History unfolds at its own pace.

A capital campaign called History on the Move, though, may speed up the process for the Bainbridge Island Historical Museum.

Historical society members are gearing up to relocate the museum facility to Winslow from Strawberry Hill Park as soon as it’s physically and financially possible.

“I think a lot of people are excited about it, and not just the membership,” said Joan Piper, historical society executive director. “People in Winslow really want us to come.”

Added George Bussell, museum board president: “We get lots of questions – ‘When are you going to move? When are you going to move?’”

The answer is, early next year – funds permitting. A capital campaign launched four weeks ago has raised pledges of $67,000 from society members and alums. The society now hopes to tap the community at large, with an overall goal of $350,000.

“I’ve never figured we won’t be able to do it,” said Judy Gibbs, campaign chair.

The Seattle architectural firm of Rohleder/Borges/Fleming has been commissioned to guide the move.

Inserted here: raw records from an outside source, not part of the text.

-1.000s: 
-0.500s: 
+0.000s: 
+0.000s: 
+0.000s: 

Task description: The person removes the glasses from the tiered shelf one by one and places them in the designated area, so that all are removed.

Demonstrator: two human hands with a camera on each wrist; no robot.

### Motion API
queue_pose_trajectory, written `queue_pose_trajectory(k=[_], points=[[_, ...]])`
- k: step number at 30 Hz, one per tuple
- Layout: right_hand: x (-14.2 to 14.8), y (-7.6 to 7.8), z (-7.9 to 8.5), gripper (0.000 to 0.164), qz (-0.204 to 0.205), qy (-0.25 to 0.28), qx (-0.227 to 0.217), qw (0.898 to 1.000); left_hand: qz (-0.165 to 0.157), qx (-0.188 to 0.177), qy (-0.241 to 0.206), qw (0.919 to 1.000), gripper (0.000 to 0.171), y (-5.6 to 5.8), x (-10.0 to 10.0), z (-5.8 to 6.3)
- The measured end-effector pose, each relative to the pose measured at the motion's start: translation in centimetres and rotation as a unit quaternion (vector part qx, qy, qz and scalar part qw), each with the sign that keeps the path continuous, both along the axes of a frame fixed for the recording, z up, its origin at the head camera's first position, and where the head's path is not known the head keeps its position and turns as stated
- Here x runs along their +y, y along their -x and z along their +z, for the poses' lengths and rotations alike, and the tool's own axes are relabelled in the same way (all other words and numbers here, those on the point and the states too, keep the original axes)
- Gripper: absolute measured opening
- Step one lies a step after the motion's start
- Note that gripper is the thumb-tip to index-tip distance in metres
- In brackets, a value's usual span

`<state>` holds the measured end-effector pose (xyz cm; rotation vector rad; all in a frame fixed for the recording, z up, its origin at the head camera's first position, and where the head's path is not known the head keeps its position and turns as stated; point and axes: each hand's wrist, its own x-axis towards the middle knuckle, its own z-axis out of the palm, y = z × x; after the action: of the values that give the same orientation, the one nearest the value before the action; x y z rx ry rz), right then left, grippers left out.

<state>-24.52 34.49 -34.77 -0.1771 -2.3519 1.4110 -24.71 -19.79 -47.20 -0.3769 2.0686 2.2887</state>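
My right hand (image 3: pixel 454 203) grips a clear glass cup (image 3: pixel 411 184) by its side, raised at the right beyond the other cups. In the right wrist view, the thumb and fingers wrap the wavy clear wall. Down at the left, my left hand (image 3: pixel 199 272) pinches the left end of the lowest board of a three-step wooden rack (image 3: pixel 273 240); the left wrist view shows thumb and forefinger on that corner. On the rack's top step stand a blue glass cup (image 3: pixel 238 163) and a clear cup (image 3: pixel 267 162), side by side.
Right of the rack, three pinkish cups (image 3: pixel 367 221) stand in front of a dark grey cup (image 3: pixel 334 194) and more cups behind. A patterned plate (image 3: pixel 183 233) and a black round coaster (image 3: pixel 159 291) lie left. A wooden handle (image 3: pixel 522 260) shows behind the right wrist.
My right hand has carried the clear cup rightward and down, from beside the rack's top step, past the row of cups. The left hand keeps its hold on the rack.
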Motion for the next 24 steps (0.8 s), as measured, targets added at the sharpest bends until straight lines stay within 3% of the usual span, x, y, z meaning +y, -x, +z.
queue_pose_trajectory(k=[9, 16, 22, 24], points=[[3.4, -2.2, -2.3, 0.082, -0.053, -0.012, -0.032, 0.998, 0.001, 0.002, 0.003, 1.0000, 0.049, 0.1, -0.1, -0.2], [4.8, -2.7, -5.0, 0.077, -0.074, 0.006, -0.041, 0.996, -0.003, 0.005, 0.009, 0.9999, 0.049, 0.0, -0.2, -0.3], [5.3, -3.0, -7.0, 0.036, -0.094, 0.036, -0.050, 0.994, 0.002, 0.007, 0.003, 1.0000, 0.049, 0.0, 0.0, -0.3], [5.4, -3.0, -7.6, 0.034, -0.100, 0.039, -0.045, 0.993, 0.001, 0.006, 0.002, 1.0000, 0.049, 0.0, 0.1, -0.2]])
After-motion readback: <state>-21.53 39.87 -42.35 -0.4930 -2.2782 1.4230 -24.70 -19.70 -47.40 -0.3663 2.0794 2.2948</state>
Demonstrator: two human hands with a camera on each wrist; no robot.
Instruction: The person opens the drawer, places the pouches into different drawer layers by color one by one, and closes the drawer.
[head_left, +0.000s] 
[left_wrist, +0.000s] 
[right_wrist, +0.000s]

Funds will go toward architectural and landscape plans, site preparation, permitting, new construction and improvements, and related costs.

Included in the plan is a new lobby and office space, joining the historic, 1908-era schoolhouse that houses exhibits and the current annex that contains a reference library and collections storage. A basement may also be included as the site is developed.

“It’s much more than hiring someone to move the building and put it down in place,” Gibbs said.

Now making the rounds is an architect’s model showing the museum plunked down at the west end of “Three Tree Park,” the city-owned vacant lot next to the BPA Playhouse.

The historical society last year entered a long-term lease agreement with the city, for use of that site at a nominal cost.

The move is expected to raise the museum’s community profile, and make it accessible to tourists coming over on the ferry.

A tentative schedule has the museum closing its doors early next year, with cataloging and packing of items through early spring.

The building would be rolled into Winslow in late spring, with a goal of having the doors open by July 4.

Those plans must also integrate the museum’s next major exhibit, which will focus on Bainbridge Island during World War II.

The exhibit will include the role of Fort Ward in breaking the Japanese code, Eagle Harbor shipbuilding, the Japanese-American internment, and life on the home front.

“We’ll have to take it down, pack it up and set it up again,” Piper said.